Robo las Joyas de la Corona, se coló en el Banco de Inglaterra y organizó una fuga de Pentonville. –enumeró Sherlock con un tono indiferente y serio, aún con la puerta abierta y mirando a la joven–. Por el bien del orden público, te sugiero que evites cualquier intento de relación, Molly. –añadió antes de entrar al laboratorio junto a John, dejando a Molly estupefacta.

–No te preocupes Molly.
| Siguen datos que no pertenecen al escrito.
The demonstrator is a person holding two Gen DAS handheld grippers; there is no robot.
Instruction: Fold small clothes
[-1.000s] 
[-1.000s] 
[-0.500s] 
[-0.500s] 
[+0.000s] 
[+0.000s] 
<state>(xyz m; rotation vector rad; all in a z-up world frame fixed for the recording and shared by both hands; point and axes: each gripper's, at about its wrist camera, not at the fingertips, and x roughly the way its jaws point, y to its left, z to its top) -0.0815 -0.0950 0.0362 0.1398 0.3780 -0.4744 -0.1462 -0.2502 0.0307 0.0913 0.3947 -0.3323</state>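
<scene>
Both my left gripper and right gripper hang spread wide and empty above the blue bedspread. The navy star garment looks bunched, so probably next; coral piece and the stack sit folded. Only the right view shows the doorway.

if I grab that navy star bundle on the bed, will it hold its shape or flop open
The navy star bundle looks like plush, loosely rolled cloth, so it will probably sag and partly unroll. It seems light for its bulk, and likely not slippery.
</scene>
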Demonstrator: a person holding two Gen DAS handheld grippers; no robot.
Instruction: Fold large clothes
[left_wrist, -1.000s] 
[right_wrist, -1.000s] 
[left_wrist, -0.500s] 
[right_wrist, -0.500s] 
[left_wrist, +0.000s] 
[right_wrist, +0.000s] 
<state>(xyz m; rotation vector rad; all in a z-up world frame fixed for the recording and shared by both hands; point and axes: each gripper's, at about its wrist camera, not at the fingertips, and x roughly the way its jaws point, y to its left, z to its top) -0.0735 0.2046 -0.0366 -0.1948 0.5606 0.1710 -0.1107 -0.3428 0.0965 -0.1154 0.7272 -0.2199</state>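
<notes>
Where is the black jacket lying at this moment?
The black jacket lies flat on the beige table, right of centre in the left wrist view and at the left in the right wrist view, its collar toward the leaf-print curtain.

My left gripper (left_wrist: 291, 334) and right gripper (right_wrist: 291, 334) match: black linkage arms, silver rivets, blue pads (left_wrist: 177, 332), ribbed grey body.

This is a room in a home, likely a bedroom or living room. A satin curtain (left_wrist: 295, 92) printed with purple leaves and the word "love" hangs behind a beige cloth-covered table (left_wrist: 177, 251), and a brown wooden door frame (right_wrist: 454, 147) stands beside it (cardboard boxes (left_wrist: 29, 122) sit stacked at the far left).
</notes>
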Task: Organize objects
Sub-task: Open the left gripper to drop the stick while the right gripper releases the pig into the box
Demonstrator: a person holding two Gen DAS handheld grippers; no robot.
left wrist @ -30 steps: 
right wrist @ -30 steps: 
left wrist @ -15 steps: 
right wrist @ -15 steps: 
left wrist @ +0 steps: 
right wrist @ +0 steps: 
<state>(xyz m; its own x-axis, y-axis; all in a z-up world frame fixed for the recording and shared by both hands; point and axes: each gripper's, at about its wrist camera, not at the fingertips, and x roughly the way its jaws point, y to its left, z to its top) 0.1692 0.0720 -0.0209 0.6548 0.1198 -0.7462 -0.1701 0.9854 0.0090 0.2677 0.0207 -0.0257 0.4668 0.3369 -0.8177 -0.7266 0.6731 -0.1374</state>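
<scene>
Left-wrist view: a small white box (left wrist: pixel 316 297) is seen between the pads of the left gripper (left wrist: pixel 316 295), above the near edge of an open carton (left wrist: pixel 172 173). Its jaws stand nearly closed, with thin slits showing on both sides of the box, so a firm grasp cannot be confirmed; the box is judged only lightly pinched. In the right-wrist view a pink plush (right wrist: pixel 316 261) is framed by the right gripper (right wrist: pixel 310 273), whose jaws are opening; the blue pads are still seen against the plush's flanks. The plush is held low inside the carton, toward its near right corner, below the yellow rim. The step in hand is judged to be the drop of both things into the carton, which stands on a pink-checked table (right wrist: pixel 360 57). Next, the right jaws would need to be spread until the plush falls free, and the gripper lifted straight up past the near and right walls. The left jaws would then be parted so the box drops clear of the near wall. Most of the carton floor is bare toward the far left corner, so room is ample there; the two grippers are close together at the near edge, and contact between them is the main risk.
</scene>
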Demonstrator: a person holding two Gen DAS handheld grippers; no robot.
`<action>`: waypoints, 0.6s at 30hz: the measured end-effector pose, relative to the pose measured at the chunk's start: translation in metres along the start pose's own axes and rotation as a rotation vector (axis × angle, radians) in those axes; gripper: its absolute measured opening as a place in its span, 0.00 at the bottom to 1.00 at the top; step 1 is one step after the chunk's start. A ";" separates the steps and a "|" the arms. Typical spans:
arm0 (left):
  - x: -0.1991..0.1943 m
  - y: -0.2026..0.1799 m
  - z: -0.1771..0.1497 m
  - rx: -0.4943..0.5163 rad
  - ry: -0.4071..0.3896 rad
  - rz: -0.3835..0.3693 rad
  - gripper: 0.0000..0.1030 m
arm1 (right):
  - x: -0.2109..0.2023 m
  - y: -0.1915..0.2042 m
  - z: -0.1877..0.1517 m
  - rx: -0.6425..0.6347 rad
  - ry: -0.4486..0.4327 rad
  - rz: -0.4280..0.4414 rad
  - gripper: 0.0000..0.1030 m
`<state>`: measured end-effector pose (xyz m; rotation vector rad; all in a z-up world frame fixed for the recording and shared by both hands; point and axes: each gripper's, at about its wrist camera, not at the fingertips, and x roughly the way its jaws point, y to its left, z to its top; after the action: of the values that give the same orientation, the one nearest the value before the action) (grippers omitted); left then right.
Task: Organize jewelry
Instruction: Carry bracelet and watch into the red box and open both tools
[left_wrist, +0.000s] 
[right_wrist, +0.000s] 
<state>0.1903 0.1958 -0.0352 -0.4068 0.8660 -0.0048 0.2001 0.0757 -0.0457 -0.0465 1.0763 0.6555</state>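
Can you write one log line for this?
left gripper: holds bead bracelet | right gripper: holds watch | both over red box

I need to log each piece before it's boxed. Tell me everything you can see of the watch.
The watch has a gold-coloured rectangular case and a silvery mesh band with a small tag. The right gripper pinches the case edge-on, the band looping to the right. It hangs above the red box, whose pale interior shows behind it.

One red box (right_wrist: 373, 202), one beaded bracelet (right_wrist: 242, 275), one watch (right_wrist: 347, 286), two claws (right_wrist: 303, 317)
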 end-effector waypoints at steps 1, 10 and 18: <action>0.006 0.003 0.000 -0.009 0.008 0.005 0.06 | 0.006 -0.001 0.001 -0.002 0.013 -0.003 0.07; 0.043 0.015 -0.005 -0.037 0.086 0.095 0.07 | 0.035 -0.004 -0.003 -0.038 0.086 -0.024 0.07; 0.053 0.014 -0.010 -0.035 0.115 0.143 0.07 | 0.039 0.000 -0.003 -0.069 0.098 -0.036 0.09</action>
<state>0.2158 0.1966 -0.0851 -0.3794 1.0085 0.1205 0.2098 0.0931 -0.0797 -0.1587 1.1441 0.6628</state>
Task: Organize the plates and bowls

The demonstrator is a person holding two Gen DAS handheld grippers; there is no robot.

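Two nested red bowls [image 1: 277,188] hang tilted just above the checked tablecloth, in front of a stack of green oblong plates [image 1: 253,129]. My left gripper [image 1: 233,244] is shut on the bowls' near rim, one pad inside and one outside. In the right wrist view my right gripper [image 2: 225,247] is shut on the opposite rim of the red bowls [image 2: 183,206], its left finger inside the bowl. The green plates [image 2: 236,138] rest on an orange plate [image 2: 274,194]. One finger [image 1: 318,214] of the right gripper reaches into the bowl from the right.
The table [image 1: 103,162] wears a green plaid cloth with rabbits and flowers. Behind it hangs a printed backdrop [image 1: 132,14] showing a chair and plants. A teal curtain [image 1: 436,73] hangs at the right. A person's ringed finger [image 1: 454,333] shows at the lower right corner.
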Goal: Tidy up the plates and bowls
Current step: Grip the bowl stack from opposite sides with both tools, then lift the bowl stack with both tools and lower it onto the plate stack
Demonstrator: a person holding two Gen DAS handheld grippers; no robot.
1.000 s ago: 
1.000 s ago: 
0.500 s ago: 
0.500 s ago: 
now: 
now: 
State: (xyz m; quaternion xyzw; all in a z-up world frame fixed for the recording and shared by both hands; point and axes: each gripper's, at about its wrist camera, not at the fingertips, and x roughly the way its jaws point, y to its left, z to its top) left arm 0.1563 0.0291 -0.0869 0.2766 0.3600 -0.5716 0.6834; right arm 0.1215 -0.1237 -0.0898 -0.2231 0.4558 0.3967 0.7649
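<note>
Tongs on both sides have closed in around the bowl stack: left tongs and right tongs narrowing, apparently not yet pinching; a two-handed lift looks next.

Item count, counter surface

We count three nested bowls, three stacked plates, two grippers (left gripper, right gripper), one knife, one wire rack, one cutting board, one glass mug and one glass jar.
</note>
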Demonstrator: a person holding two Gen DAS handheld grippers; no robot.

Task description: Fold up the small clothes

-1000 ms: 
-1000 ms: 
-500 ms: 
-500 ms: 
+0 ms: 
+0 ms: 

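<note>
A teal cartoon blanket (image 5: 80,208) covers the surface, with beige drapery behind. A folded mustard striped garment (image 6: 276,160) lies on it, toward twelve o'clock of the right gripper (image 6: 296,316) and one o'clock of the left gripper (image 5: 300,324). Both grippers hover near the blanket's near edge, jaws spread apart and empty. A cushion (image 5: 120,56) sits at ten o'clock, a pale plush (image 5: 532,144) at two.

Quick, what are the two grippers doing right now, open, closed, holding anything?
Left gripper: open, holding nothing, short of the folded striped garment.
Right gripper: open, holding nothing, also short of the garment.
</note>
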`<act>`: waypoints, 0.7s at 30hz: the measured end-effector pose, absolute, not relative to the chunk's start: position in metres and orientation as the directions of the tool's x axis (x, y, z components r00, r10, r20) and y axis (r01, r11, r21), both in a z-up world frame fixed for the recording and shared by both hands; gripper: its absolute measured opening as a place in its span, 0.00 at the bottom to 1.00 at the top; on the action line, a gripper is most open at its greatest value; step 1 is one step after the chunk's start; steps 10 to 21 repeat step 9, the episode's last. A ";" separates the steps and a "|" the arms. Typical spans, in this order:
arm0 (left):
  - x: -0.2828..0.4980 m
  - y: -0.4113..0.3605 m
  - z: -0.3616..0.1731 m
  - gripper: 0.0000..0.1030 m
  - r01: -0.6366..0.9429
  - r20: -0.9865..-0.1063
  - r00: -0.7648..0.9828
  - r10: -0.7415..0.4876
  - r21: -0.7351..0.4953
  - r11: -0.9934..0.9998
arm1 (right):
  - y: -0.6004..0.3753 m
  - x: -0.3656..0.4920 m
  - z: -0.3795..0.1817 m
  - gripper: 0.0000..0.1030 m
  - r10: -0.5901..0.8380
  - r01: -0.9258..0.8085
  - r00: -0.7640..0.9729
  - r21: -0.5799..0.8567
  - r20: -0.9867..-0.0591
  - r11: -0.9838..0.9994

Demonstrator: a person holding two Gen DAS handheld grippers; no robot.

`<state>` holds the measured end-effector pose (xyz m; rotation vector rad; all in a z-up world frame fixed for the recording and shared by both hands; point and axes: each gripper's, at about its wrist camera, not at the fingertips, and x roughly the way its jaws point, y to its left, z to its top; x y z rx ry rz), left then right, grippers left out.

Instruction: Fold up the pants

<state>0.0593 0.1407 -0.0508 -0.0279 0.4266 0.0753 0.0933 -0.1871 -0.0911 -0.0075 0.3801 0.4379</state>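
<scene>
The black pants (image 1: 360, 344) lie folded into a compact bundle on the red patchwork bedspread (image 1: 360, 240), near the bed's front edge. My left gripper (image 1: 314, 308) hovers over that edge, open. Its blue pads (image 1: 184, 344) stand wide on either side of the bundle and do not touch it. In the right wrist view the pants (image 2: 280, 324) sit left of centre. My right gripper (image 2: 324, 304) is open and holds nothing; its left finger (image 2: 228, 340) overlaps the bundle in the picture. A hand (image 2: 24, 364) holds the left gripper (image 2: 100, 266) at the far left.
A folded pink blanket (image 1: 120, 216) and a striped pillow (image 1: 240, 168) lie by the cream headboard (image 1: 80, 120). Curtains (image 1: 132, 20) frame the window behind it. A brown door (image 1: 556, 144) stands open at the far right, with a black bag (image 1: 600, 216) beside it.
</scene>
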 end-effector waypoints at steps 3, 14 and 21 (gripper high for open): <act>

Sherlock es así, ya lo sabes. –comentó la pelirroja mientras tomaba de la mano a Hooper–. El no lo admitirá, pero eres una gran amiga para nosotros, y te apreciamos.

Ante este comentario, Molly le sonrió a Cora.

–Gracias...

–Alegra esa cara: no todas las chicas tienen las narices de cortar con un Criminal Asesor extremadamente peligroso... –se mofó la pelirroja con una sonrisa antes de entrar al laboratorio.

¡Cora! ¡No lo digas de esa manera! ¡No es lo que pretendía decir! –exclamó Molly mientras sus mejillas enrojecían de vergüenza y salía corriendo tras la pelirroja, quien no paraba de reírse, provocando que al final, Molly también acabara riendo.